| Work to complete |
Exactly as given, transcribe each entry that follows.

*** Entries shown Section Begins ***

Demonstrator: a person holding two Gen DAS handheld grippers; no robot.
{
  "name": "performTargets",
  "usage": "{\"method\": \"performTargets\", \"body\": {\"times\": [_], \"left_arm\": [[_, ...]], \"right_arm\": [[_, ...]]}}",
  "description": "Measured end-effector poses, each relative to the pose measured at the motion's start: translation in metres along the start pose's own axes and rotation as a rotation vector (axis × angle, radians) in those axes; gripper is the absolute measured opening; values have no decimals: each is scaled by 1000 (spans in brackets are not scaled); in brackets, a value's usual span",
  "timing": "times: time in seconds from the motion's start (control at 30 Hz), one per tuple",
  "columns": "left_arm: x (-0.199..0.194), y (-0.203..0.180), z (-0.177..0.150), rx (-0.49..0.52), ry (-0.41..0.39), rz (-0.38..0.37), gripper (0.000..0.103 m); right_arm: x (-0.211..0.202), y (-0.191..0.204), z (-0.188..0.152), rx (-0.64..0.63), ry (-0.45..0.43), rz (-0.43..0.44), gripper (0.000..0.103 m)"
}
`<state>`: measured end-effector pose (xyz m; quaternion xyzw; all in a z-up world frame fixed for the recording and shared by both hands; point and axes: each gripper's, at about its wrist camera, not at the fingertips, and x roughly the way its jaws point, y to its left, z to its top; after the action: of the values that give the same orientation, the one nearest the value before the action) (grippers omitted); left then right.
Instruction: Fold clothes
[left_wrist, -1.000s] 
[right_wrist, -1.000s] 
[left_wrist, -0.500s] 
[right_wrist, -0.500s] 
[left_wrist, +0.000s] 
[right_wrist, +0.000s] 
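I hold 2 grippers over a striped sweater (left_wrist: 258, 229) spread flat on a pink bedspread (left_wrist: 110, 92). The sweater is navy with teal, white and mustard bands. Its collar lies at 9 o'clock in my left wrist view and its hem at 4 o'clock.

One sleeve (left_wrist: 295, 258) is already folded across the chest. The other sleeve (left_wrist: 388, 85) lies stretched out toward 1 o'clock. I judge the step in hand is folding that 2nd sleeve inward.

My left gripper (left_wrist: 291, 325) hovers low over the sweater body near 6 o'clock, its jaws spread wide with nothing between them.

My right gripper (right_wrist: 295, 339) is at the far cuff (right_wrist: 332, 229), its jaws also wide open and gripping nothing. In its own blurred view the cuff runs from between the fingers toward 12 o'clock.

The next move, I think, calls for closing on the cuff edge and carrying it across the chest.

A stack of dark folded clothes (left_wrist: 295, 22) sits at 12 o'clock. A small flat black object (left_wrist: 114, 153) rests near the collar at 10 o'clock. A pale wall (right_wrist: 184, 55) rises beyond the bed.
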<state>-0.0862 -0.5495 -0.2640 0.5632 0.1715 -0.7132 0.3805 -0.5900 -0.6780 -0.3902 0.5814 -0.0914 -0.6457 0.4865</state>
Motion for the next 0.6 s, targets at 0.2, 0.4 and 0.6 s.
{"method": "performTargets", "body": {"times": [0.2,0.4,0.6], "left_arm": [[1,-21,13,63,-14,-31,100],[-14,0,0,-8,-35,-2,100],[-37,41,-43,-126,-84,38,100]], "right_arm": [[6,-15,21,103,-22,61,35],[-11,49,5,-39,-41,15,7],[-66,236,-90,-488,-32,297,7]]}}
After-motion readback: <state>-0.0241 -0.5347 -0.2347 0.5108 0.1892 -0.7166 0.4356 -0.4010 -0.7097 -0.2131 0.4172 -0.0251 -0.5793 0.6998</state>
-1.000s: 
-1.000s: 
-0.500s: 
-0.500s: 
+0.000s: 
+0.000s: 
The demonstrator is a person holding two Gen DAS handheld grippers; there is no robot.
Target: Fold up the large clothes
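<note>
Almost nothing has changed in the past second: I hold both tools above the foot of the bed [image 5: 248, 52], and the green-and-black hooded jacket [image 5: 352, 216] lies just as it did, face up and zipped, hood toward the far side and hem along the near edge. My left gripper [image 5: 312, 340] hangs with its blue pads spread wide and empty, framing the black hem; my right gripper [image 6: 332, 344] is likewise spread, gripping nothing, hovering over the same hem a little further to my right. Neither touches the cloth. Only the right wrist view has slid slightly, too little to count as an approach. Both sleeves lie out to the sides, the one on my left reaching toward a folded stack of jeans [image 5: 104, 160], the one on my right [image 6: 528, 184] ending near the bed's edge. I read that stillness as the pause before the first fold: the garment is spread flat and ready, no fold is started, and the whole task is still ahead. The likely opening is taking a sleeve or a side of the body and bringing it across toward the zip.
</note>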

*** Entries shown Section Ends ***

| Solution for this task |
Demonstrator: a person holding two Gen DAS handheld grippers; no robot.
{
  "name": "performTargets",
  "usage": "{\"method\": \"performTargets\", \"body\": {\"times\": [_], \"left_arm\": [[_, ...]], \"right_arm\": [[_, ...]]}}",
  "description": "Measured end-effector poses, each relative to the pose measured at the motion's start: translation in metres along the start pose's own axes and rotation as a rotation vector (axis × angle, radians) in those axes; gripper is the absolute measured opening; values have no decimals: each is scaled by 1000 (spans in brackets are not scaled); in brackets, a value's usual span",
  "timing": "times: time in seconds from the motion's start (control at 30 Hz), one per tuple",
  "columns": "left_arm: x (-0.199..0.194), y (-0.203..0.180), z (-0.177..0.150), rx (-0.49..0.52), ry (-0.41..0.39), rz (-0.38..0.37), gripper (0.000..0.103 m); right_arm: x (-0.211..0.202), y (-0.191..0.204), z (-0.188..0.152), rx (-0.64..0.63), ry (-0.45..0.43), rz (-0.43..0.44), gripper (0.000..0.103 m)"
}
`<state>`: measured end-effector pose (xyz m; quaternion xyzw; all in a z-up world frame fixed for the recording and shared by both hands; point and axes: each gripper's, at about its wrist camera, not at the fingertips, and x roughly the way its jaws point, y to its left, z to its top; after the action: of the values that give the same orientation, the one nearest the value before the action) (grippers omitted); left then right.
Instruction: Fold clothes
[left_wrist, -1.000s] 
[right_wrist, -1.000s] 
[left_wrist, -0.500s] 
[right_wrist, -0.500s] 
[left_wrist, +0.000s] 
[right_wrist, +0.000s] 
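I hold 2 grippers over a striped sweater (left_wrist: 258, 229) spread flat on a pink bedspread (left_wrist: 110, 92). The sweater is navy with teal, white and mustard bands. Its collar lies at 9 o'clock in my left wrist view and its hem at 4 o'clock.

One sleeve (left_wrist: 295, 258) is already folded across the chest. The other sleeve (left_wrist: 388, 85) lies stretched out toward 1 o'clock. I judge the step in hand is folding that 2nd sleeve inward.

My left gripper (left_wrist: 291, 325) hovers low over the sweater body near 6 o'clock, its jaws spread wide with nothing between them.

My right gripper (right_wrist: 295, 339) is at the far cuff (right_wrist: 332, 229), its jaws also wide open and gripping nothing. In its own blurred view the cuff runs from between the fingers toward 12 o'clock.

The next move, I think, calls for closing on the cuff edge and carrying it across the chest.

A stack of dark folded clothes (left_wrist: 295, 22) sits at 12 o'clock. A small flat black object (left_wrist: 114, 153) rests near the collar at 10 o'clock. A pale wall (right_wrist: 184, 55) rises beyond the bed.
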<state>-0.0862 -0.5495 -0.2640 0.5632 0.1715 -0.7132 0.3805 -0.5900 -0.6780 -0.3902 0.5814 -0.0914 -0.6457 0.4865</state>
Motion for the next 0.6 s, targets at 0.2, 0.4 and 0.6 s.
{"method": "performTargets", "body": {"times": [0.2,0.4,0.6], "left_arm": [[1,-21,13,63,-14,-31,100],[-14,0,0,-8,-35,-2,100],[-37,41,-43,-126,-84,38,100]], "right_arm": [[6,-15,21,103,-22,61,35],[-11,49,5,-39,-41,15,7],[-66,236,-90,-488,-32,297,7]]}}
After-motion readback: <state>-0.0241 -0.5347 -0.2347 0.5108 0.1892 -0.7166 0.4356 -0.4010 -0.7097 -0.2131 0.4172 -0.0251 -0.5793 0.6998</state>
-1.000s: 
-1.000s: 
-0.500s: 
-0.500s: 
+0.000s: 
+0.000s: 
The demonstrator is a person holding two Gen DAS handheld grippers; there is no robot.
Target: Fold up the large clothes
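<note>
Almost nothing has changed in the past second: I hold both tools above the foot of the bed [image 5: 248, 52], and the green-and-black hooded jacket [image 5: 352, 216] lies just as it did, face up and zipped, hood toward the far side and hem along the near edge. My left gripper [image 5: 312, 340] hangs with its blue pads spread wide and empty, framing the black hem; my right gripper [image 6: 332, 344] is likewise spread, gripping nothing, hovering over the same hem a little further to my right. Neither touches the cloth. Only the right wrist view has slid slightly, too little to count as an approach. Both sleeves lie out to the sides, the one on my left reaching toward a folded stack of jeans [image 5: 104, 160], the one on my right [image 6: 528, 184] ending near the bed's edge. I read that stillness as the pause before the first fold: the garment is spread flat and ready, no fold is started, and the whole task is still ahead. The likely opening is taking a sleeve or a side of the body and bringing it across toward the zip.
</note>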

The full answer has now been given.